- EXERCISE -
A faithful transcription is wanted of the lines from the top of the material through the line that holds "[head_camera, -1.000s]", both ends included, leaving out the pictures.

Start of Block

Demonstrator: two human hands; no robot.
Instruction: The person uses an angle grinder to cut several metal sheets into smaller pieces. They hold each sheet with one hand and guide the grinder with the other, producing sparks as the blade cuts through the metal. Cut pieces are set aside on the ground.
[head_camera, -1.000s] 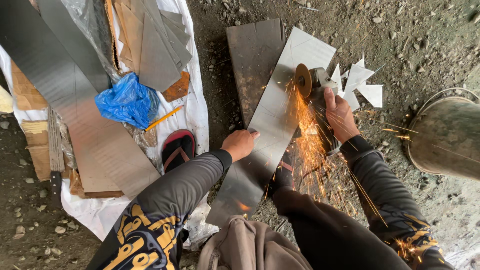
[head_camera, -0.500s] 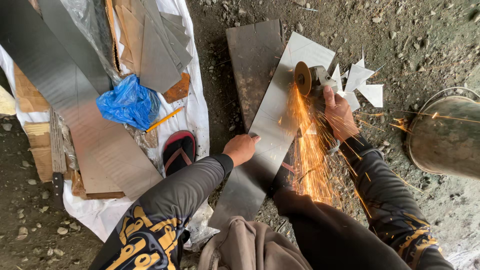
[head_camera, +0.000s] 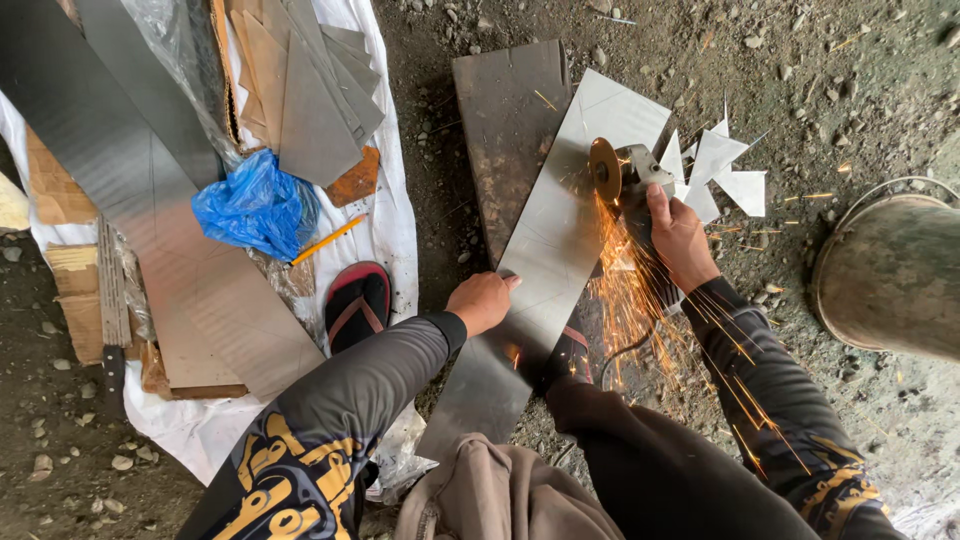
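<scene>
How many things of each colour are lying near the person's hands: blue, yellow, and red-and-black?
Blue: 1, the crumpled blue plastic bag.
Yellow: 1, the thin yellow pencil.
Red-and-black: 1, the black sandal with red straps.
Total: 3.

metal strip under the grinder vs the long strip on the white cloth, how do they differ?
The strip being cut lies on bare ground and a dark board; the long strip rests on the white cloth over cardboard. The left hand presses the cut strip while the right hand runs the angle grinder along its edge, throwing sparks; the long strip lies untouched. The long strip looks longer. Both are flat grey sheet metal.
</scene>
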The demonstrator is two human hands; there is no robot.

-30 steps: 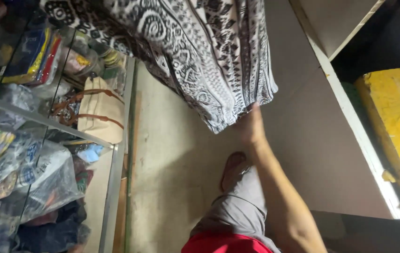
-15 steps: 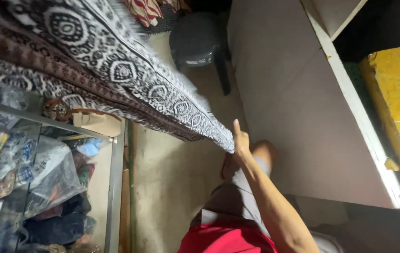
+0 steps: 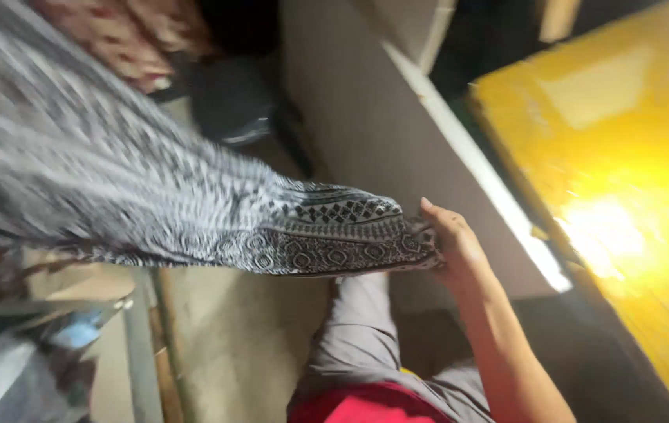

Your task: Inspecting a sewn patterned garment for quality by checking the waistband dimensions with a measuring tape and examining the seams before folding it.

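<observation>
- The right hand [image 3: 452, 247] has its fingers clamped on the corner of a black-and-white patterned woven cloth [image 3: 193, 204].
- The cloth stretches, blurred, toward nine o'clock, above the concrete floor [image 3: 248, 345].
- A yellow glossy surface [image 3: 624, 157] lies at two o'clock.
- The left hand is out of sight.

Yellow package [image 3: 624, 180]: large, flat, glossy, filling the right side from far to near, with a bright glare patch (its print is blurred). Clear plastic bags [image 3: 13, 376]: near left, crumpled, greyish.
</observation>
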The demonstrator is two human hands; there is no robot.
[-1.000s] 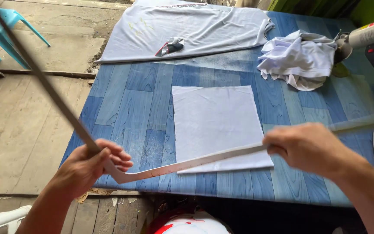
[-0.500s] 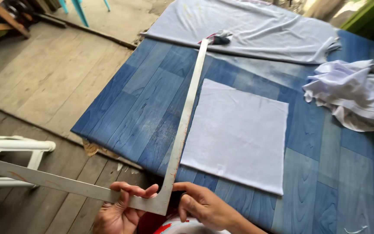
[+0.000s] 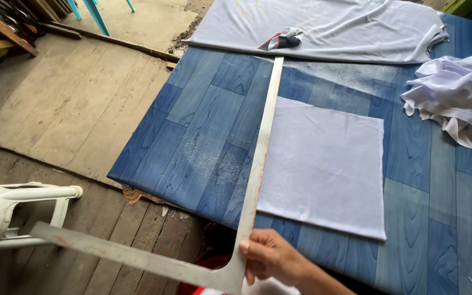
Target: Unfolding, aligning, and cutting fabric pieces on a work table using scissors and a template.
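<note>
Only 1 hand (image 3: 271,258) now in view at the bottom centre, fingers curled on the corner of the L-shaped metal square (image 3: 260,164); which hand, not clear. Half a second ago 2 hands held that corner. Long arm lying up the frame from bottom centre toward the top, along the left edge of the square white cloth (image 3: 323,166). Short arm jutting left over the floorboards. Blue table (image 3: 203,136) beneath. Grey fabric (image 3: 323,24) across the top, crumpled white cloth (image 3: 457,98) upper right, white plastic chair (image 3: 6,210) lower left.
</note>
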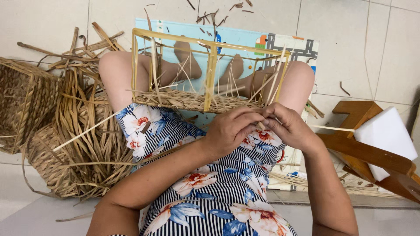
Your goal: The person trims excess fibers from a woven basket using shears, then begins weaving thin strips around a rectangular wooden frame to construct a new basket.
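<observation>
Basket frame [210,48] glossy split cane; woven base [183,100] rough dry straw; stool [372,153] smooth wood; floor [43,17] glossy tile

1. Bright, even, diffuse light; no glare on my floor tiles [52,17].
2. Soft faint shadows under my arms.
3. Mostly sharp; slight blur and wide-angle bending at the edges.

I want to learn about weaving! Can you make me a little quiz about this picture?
1. True or false: the frame rests on the person's lap.
2. Which hands pinch the straw: A left only, B right only, C both?
3. Fill in: the finished baskets lie on the person's ____ side.

Key: 1 true. 2 C: the left hand and the right hand meet at the straw. 3 left.
</observation>
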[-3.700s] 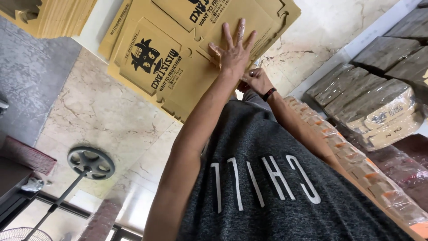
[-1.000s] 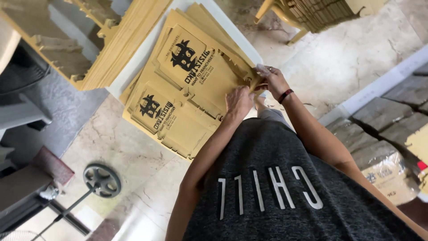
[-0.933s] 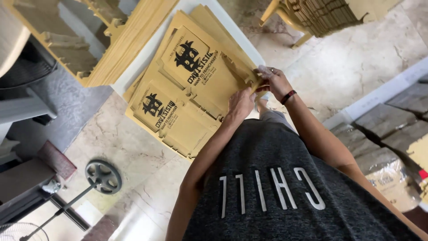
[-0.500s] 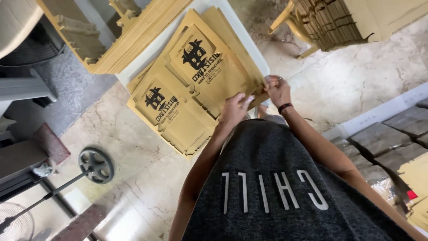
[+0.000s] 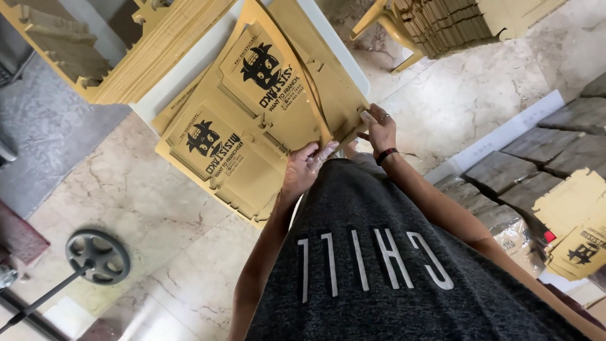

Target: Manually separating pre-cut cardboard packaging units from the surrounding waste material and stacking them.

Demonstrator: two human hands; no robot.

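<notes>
**Entry: flat cardboard blanks on white table, both hands at the near edge**

Item 1, change noted. Against the frames of a second ago, I log the hands drawn closer together on the near right corner of the stack, and the camera has dropped nearer to it. The left hand [image 5: 302, 169], which lay flat and spread on the top sheet several seconds back, now curls its fingers over the near edge of the cardboard blanks [image 5: 252, 120]. The right hand [image 5: 379, 129] pinches a raised flap at the stack's right corner. My reading: flat pressing has given way to working one edge or flap of the top blank.

Item 2, location. The blanks lie printed side up on the white table [image 5: 189, 72], overhanging its near edge, directly ahead of my torso.

Item 3, surroundings. A taller stack of plain blanks [image 5: 126, 57] far left; a stacked bundle on a yellow chair [image 5: 442, 28] far right; wrapped bundles [image 5: 524, 183] along the right; a wheeled stand [image 5: 98, 256] on the marble floor, near left.

Item 4, obscured. The right fingertips hide what they grip; it is possibly a single tab, though I cannot tell. The grey shirt covers the near table edge and both elbows. Stacks are cut off at the frame top.
</notes>
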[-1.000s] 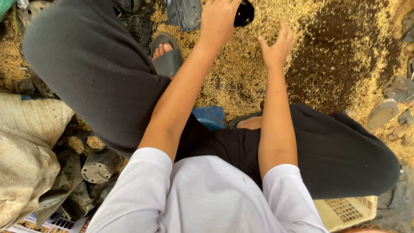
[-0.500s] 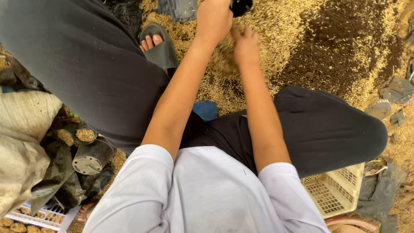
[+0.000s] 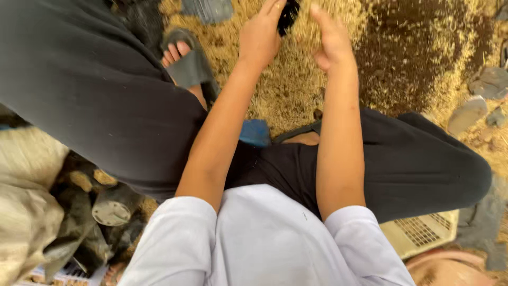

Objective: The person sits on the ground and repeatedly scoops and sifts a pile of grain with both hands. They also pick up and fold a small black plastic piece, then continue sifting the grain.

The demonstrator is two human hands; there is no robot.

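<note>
Left hand (image 3: 260,37) gripping small black object (image 3: 288,16), half hidden, cut off by frame edge

Between my two forearms there is an open lane running far over the pale husk heap (image 3: 275,90), and nothing stands in it except the blue scrap (image 3: 255,132) lying near my lap. On the far left my sandalled foot (image 3: 185,61) and my raised dark-trousered knee (image 3: 84,90) wall off that side. My left hand (image 3: 259,37) and right hand (image 3: 330,39) crowd the small black pot (image 3: 288,15) at the far edge, so little room is left there. To the far right the dark soil patch (image 3: 418,53) lies open; grey stones (image 3: 476,100) block its right rim. Near left, sacks (image 3: 26,212) and stacked black pots (image 3: 111,209) fill the ground. Near right sits a cream crate (image 3: 423,230)
</note>
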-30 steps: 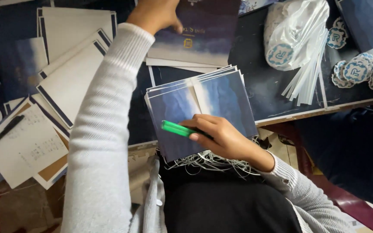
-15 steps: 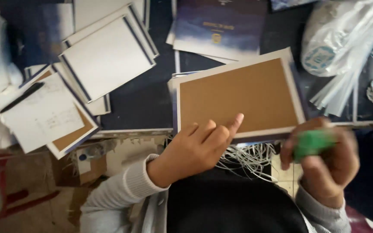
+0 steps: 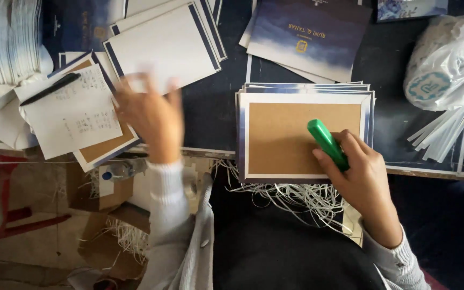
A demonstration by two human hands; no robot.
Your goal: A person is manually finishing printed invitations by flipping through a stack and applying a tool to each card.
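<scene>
Smooth, glossy green plastic glue stick in my right hand. Flat rectangular card: matt brown kraft paper, white-bordered. Thin white paper strips. My sleeve: grey knitted cloth.

Black pen lying diagonal on handwritten note sheet, near table's left edge. Stack of white sheets at far-left corner. Dark blue printed card near far edge, centre. Plastic bag of round printed stickers toward right edge, bundle of white strips fanning out beside it. Shredded white paper strips hanging below near edge.
</scene>
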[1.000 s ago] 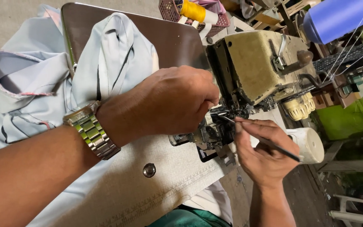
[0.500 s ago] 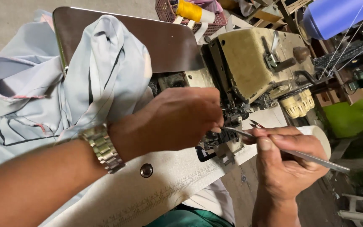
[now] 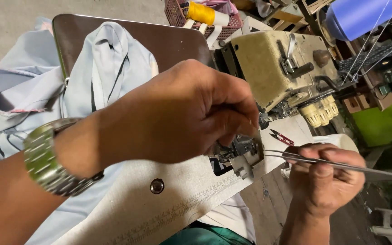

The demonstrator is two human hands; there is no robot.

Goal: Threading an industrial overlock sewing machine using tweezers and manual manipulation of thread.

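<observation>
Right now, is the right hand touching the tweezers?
Touching. The head view shows the right hand pinching the metal tweezers between thumb and fingers, tips aimed at the sewing machine.

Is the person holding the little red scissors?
No, the red snips lie on the machine table; the right hand pinches metal tweezers instead.

The left hand (image 3: 191,113) is held knuckles-up, fingers curled and pinched together at their tips. The right hand (image 3: 325,181) is closed in a pinch, thumb uppermost.
</observation>
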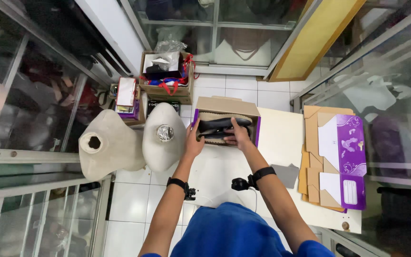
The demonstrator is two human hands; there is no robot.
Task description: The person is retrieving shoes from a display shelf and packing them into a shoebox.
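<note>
Item: pair of black shoes [224,126], dark, slim and glossy, already lying in the open purple box [225,110] on the white counter [281,138]; lid not yet on, by my judgement. My right hand [238,136] is pressing flat on them, its grip loose, while my left hand [194,141] is gripping the box's near left wall.

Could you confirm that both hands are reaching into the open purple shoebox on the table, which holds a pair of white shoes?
Not quite: the shoes are black, not white, as the head view shows. The rest holds: the left hand and right hand both reach into the open purple shoebox on the table.
</note>
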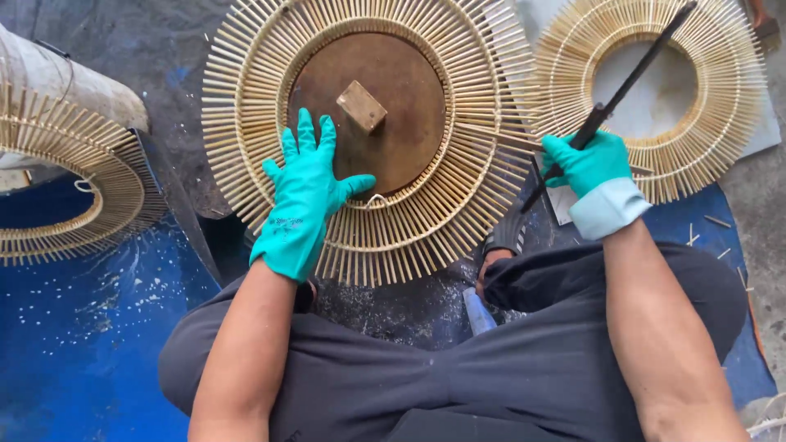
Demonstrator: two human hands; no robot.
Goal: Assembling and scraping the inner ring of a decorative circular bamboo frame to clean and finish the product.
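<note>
A round sunburst frame of thin bamboo sticks (458, 188) lies in front of me, with a brown wooden disc (405, 98) and a small wooden block (361, 105) at its centre. My left hand (304, 192), in a teal glove, rests flat with fingers spread on the frame's lower left and the disc's edge. My right hand (588, 161), also gloved in teal, grips a long dark rod-like tool (630, 82) that slants up to the right, beside the frame's right rim.
A second bamboo sunburst frame (704, 139) with an open centre lies at the upper right on a pale sheet. A third frame (74, 205) lies at the left over a blue surface (82, 344). My dark-clad knees fill the bottom.
</note>
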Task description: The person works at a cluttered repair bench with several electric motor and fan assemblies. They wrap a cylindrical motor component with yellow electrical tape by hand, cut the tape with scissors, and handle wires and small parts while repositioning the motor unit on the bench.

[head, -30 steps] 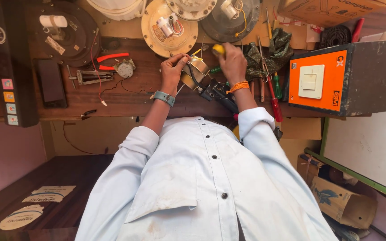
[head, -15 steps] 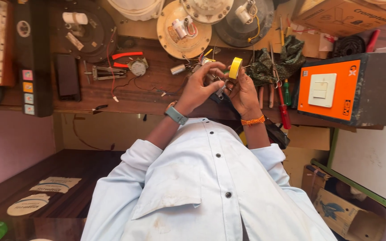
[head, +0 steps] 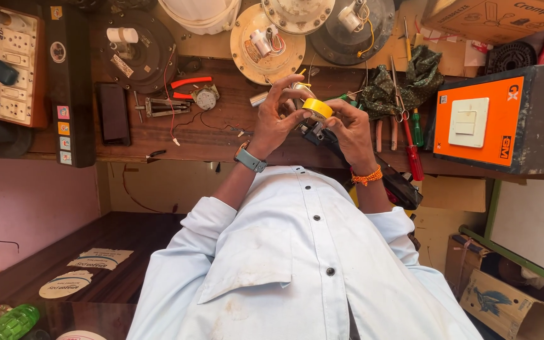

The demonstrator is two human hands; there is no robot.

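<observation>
Both my hands are raised together over the wooden workbench (head: 209, 135). My right hand (head: 354, 132), with an orange thread at the wrist, grips a yellow tape roll (head: 317, 108) between thumb and fingers. My left hand (head: 273, 123), with a grey wristwatch, curls its fingers around a small metal part (head: 300, 87) right beside the roll. A small dark component (head: 313, 132) sits between the two palms; I cannot tell which hand carries it. My white shirt fills the lower view.
Round fan motor plates (head: 266, 44) lie at the bench's far edge. Red-handled pliers (head: 189, 82), a dark phone (head: 113, 113), a switchboard (head: 14, 69), screwdrivers (head: 413, 151), a green cloth (head: 404, 82) and an orange switch box (head: 473, 119) surround my hands. A green bottle (head: 11, 322) lies lower left.
My hands lifted off the bench and came together nearer my chest. The yellow tape roll was picked up and now sits between both hands.
</observation>
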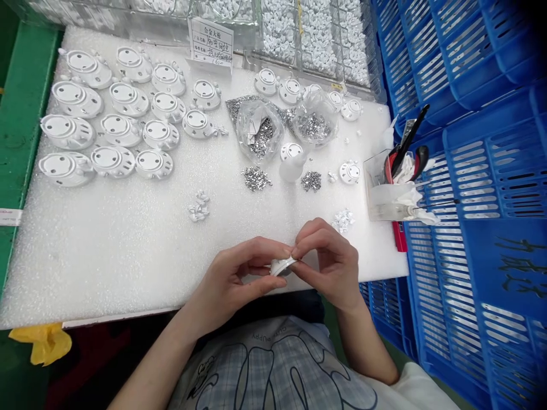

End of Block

- YOUR SOLUTION -
Demonstrator: two human hands; no robot.
Instruction: The person uses an angle grinder to cut several metal sheets into smaller pieces. They hold each sheet with one hand and guide the grinder with the other, producing sparks as the blade cuts through the metal. Cut pieces are set aside on the ground.
[head_camera, -1.000s] 

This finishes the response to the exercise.